◆ TASK OBJECTIVE
The lines to reproduce run from the first one below to the line containing "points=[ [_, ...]", both included. Reproduce them exactly and nothing else.

◆ RAW DATA

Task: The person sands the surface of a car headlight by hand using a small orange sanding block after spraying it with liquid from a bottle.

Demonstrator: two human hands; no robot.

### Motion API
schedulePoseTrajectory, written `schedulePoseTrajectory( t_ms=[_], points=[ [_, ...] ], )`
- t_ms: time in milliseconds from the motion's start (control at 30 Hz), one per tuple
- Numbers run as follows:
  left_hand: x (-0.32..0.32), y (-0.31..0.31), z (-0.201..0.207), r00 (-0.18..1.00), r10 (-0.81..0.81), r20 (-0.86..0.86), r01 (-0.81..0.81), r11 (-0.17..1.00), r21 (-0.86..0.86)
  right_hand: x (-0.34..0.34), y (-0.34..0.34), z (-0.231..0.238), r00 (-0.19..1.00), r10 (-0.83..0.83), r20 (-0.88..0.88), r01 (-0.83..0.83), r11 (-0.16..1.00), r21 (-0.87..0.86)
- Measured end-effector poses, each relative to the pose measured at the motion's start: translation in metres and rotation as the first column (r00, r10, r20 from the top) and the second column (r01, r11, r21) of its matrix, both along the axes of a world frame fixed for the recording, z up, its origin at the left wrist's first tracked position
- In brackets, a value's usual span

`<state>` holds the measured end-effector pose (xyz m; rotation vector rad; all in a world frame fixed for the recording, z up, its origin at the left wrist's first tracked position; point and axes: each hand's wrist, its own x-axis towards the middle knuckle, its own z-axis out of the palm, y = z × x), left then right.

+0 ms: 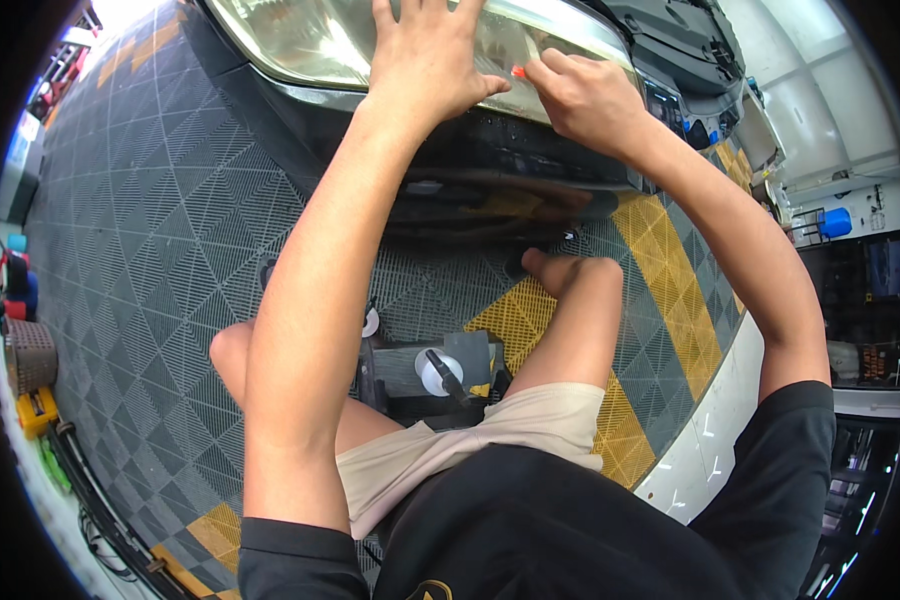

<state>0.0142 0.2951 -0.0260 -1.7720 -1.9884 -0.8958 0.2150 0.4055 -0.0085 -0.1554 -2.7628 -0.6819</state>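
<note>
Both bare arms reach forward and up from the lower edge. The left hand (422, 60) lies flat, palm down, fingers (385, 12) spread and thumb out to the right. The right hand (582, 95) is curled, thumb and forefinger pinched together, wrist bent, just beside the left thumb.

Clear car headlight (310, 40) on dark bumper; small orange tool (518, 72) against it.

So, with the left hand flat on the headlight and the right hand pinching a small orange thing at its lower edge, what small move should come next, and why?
Probably draw the small orange piece along the headlight's lower edge: the right hand pinches it there while the left hand lies flat, bracing.
</note>
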Motion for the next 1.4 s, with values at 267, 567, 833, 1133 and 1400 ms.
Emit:
schedulePoseTrajectory(
  t_ms=[267, 567, 833, 1133, 1400],
  points=[
    [-0.018, 0.007, -0.016, 0.998, 0.007, -0.062, -0.003, 0.999, 0.053, -0.001, -0.009, -0.02, 0.996, 0.046, -0.078, -0.062, 0.974, -0.218],
    [-0.011, -0.008, 0.007, 0.998, -0.04, 0.051, 0.044, 0.995, -0.089, -0.01, -0.004, -0.011, 0.994, 0.092, -0.056, -0.093, 0.996, -0.013],
    [-0.015, -0.002, 0.005, 0.998, -0.034, 0.054, 0.041, 0.991, -0.124, -0.003, -0.008, -0.02, 0.991, 0.084, 0.103, -0.089, 0.995, 0.042],
    [-0.015, -0.005, 0.006, 1.0, -0.012, -0.006, 0.012, 0.993, -0.118, -0.008, -0.005, -0.012, 0.997, 0.07, -0.034, -0.07, 0.997, 0.012],
    [-0.019, 0.006, -0.003, 0.996, -0.023, -0.081, 0.019, 0.999, -0.046, -0.01, 0.001, -0.004, 0.993, 0.059, 0.098, -0.066, 0.995, 0.071]
  ],
)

◆ FINAL ANSWER
Task: The person sands the surface of a car headlight by hand using a small orange sanding block after spraying it with liquid from a bottle.

Demonstrator: two human hands; no robot.

### Motion API
schedulePoseTrajectory, written `schedulePoseTrajectory( t_ms=[_], points=[ [_, ...] ], )`

The exercise requires nothing else.